Task brief - Collect every line below that contains the word "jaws".

Exercise material -
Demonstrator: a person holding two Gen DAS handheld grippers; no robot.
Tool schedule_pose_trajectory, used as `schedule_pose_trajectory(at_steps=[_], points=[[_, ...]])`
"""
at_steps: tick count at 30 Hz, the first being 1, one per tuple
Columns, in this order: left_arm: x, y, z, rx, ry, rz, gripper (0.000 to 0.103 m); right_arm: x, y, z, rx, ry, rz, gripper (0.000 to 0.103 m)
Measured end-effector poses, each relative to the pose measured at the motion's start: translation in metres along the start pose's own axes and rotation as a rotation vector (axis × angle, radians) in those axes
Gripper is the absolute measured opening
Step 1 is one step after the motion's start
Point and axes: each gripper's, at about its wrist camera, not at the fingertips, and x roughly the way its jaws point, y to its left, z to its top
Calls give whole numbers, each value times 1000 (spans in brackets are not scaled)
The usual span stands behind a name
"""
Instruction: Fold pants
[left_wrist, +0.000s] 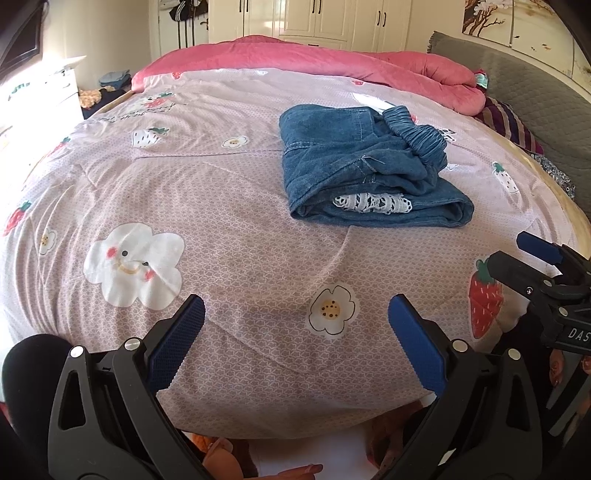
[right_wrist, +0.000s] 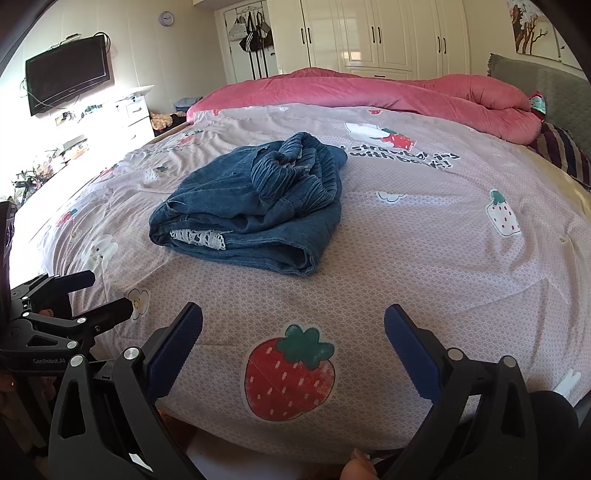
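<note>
The denim pants (left_wrist: 369, 166) lie in a folded bundle on the bed (left_wrist: 221, 229), at one o'clock from my left tongs (left_wrist: 295, 343) and eleven o'clock from my right tongs (right_wrist: 293, 350). Both tongs hang apart and empty. The denim looks soft yet thick; I judge the folded near edge the best hold.

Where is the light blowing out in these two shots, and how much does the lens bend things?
Left wrist view: white drawer unit at the left edge is overexposed; pink strawberry-print bedspread bulges like a dome. Right wrist view: the same left-side glare; folded blue denim pants stay sharp; dark corners.
</note>
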Motion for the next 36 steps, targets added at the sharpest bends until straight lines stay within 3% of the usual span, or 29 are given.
schedule_pose_trajectory(at_steps=[16, 19, 23, 28, 30, 32, 36], points=[[5, -6, 2, 5, 25, 23, 94, 2, -6, -1, 20, 6, -52, 98], [2, -5, 3, -2, 11, 4, 93, 3, -9, -1, 32, 10, -58, 98], [-8, -4, 6, 1, -46, 36, 93, 6, -14, -1, 51, 17, -61, 98], [-2, 13, 22, -48, -1, 4, 94, 8, -27, 5, 90, 22, -79, 98], [13, 38, 40, -107, 55, 46, 94, 9, -41, 13, 117, 23, -112, 98], [27, 65, 61, -139, 58, 88, 94, 10, -60, 26, 130, 16, -185, 98], [75, 124, 106, -101, 102, 275, 94, 22, -131, 63, 219, 28, -309, 98]])
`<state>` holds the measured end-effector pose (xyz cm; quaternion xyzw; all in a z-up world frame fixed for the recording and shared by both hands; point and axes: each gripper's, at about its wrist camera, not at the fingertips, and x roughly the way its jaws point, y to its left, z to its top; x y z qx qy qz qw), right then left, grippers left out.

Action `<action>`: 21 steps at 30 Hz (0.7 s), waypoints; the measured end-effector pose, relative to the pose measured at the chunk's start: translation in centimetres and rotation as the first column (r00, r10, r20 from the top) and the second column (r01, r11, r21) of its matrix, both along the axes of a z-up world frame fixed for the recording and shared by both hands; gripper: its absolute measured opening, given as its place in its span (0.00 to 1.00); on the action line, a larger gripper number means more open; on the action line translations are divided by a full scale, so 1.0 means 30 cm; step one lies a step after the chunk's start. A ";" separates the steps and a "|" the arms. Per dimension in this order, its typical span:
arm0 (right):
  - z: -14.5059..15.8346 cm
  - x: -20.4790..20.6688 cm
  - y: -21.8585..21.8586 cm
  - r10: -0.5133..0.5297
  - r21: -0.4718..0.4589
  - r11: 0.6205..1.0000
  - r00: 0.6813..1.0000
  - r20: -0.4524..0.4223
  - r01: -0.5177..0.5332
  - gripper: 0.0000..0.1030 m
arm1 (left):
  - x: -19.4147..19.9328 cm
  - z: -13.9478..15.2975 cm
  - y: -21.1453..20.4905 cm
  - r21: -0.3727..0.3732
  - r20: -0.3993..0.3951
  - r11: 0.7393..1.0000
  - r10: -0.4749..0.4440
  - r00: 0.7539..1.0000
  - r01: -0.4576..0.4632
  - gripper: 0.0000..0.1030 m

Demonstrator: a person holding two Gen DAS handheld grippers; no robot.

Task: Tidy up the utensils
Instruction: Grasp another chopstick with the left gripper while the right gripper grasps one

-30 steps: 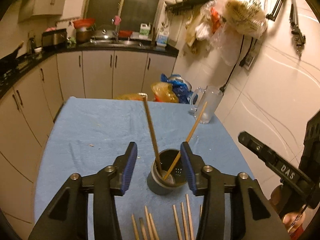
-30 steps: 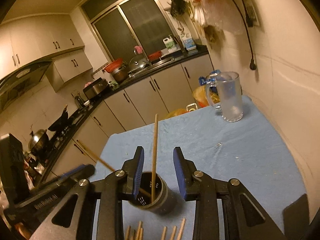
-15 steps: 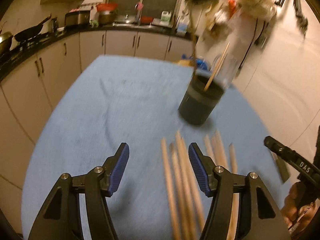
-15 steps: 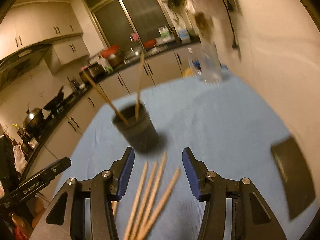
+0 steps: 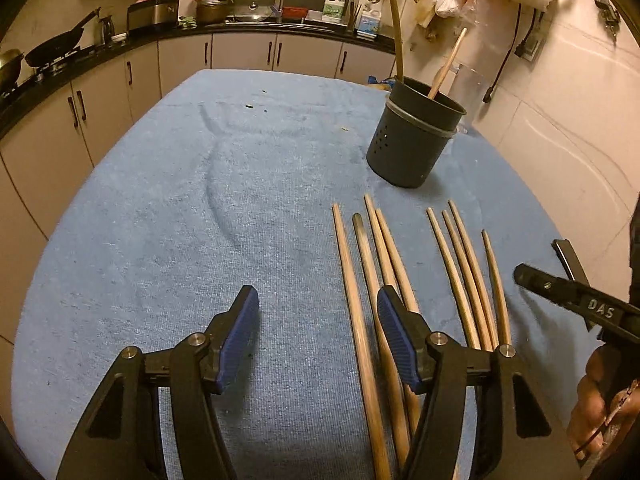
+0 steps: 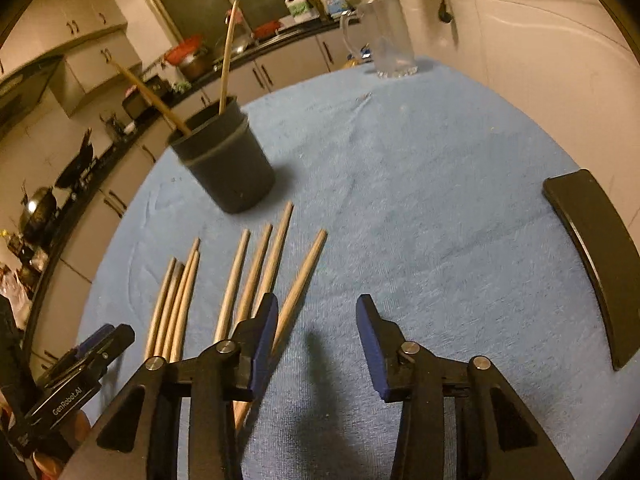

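Observation:
A dark grey utensil cup [image 5: 412, 136] stands on the blue cloth [image 5: 200, 220] with two wooden chopsticks [image 5: 444, 68] leaning in it; it also shows in the right wrist view [image 6: 226, 164]. Several loose chopsticks [image 5: 362, 292] lie side by side in front of the cup, also in the right wrist view [image 6: 248, 280]. My left gripper [image 5: 318, 338] is open and empty, low over the cloth, its right finger over the left group. My right gripper [image 6: 318, 344] is open and empty, just right of the sticks.
A glass mug [image 6: 390, 44] stands at the far end near the wall. A flat black object [image 6: 596, 256] lies at the cloth's right edge. Kitchen cabinets [image 5: 120, 92] and a counter run behind and to the left.
Both grippers have pulled back from the cup toward the near edge and opened wider. The two chopsticks stay in the cup, and the loose chopsticks now lie in full view.

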<state>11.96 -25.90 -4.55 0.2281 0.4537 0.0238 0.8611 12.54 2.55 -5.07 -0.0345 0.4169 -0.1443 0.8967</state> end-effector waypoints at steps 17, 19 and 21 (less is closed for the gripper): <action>-0.029 0.081 0.064 0.063 -0.234 0.968 0.990 -0.124 -0.091 0.11 | 0.030 -0.007 -0.022 0.050 -0.052 0.999 0.004 0.999 -0.002 0.59; -0.038 0.074 0.026 0.043 -0.227 0.971 0.990 -0.132 -0.072 0.11 | 0.049 -0.015 -0.038 0.069 -0.083 0.998 0.002 0.997 0.003 0.59; -0.041 0.068 0.004 0.039 -0.204 0.977 0.991 -0.128 -0.065 0.11 | 0.071 -0.025 -0.053 0.080 -0.107 0.997 0.002 0.994 0.006 0.53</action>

Result of the exercise -
Point and axes: each gripper's, at about its wrist camera, not at the fingertips, and x roughly the way its jaws point, y to its left, z to its top
`<state>` holds the measured end-effector pose (xyz cm; quaternion xyzw; all in a z-up world frame fixed for the recording and shared by both hands; point and axes: each gripper's, at about its wrist camera, not at the fingertips, and x roughly the way its jaws point, y to its left, z to its top; x y z qx qy qz qw), right then left, grippers left out.

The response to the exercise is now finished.